The neural elements likewise form during gastrulation. Under control of growth factors secreted by the prechordal plate, the ectoderm begins to thicken at the cranial end to form the neural plate and the lateral edges of the germinal disc fold to form the neural crests. This process is primary neurulation. As previously discussed, the neural crests meet in the midline to form the neural tube. The tube has two open ends, the cranial and caudal neuropores, both of which communicate with the amniotic cavity. This communication allows for prenatal detection of central nervous system markers in amniotic fluid if neural tube closure has failed to complete. There are likely multiple foci at which neural tube closure initiates and progresses both cranially and caudally in a zipperlike fashion. The cranial neuropore is generally first to close, and final closure is not complete until about 25 days post gestation.¹ The caudal neuropore closes approximately 2 days later.

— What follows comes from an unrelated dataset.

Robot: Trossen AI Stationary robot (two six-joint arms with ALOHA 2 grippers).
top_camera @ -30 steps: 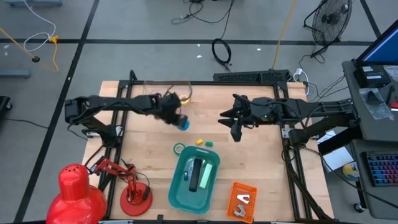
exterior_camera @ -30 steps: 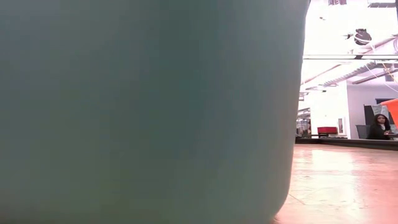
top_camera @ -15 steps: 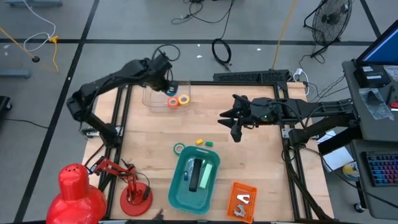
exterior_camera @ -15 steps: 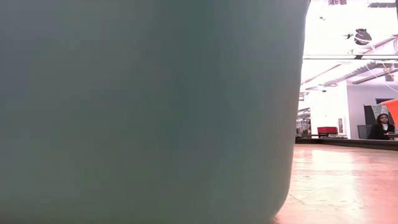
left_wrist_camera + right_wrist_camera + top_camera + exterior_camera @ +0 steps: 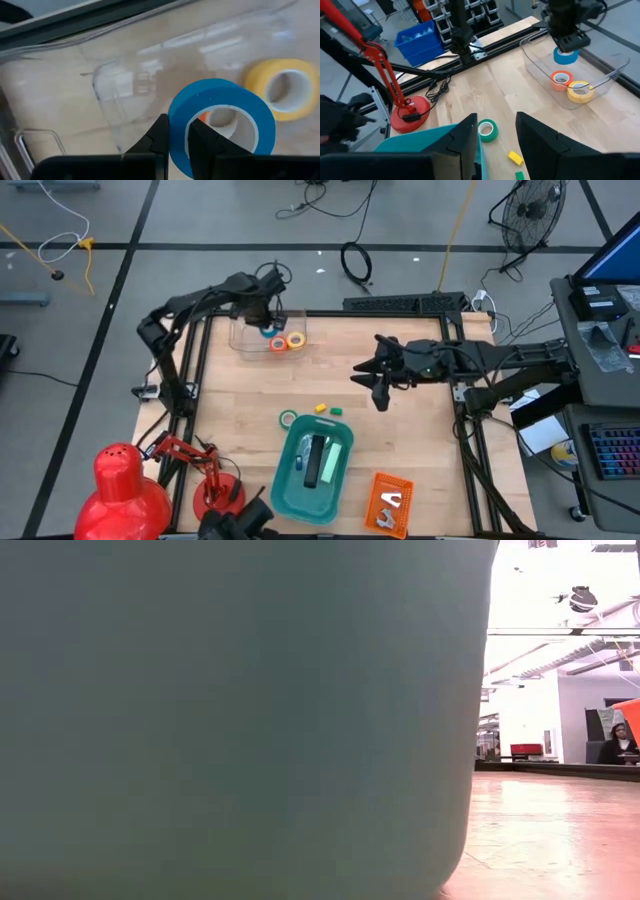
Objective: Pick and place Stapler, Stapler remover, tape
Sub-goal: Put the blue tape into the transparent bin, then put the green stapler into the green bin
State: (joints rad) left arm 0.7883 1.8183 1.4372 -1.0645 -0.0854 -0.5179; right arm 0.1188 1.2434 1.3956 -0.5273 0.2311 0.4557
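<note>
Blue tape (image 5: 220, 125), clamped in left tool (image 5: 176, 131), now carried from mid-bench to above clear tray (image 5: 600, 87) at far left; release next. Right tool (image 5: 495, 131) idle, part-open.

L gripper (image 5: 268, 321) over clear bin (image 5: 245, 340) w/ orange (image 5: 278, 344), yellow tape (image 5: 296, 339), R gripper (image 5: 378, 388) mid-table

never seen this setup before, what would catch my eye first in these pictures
Most striking is the left claw at the table's far edge, pinching a blue ring-shaped roll of tape over a clear plastic tray that already holds an orange roll of tape and a yellow roll of tape. Next, the big teal plastic bin near the front edge, with a green roll of tape lying on the wood beside it. The right claw hangs open mid-table.
</note>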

Failure of neuropore closure at the cranial end results in anencephaly, a deficiency of skull, scalp, and forebrain. Failure of caudal neuropore closure results in spina bifida. Once closure is completed, the neural tube must separate from the ectoderm. This process is termed dysjunction; premature separation during this step of neurulation may pull primitive mesenchyme tissues inside the developing neural tube, resulting in a lipomeningocele or lipomyelomeningocele.⁵ Incomplete separation may lead to cutaneous sinuses that communicate with the spinal canal.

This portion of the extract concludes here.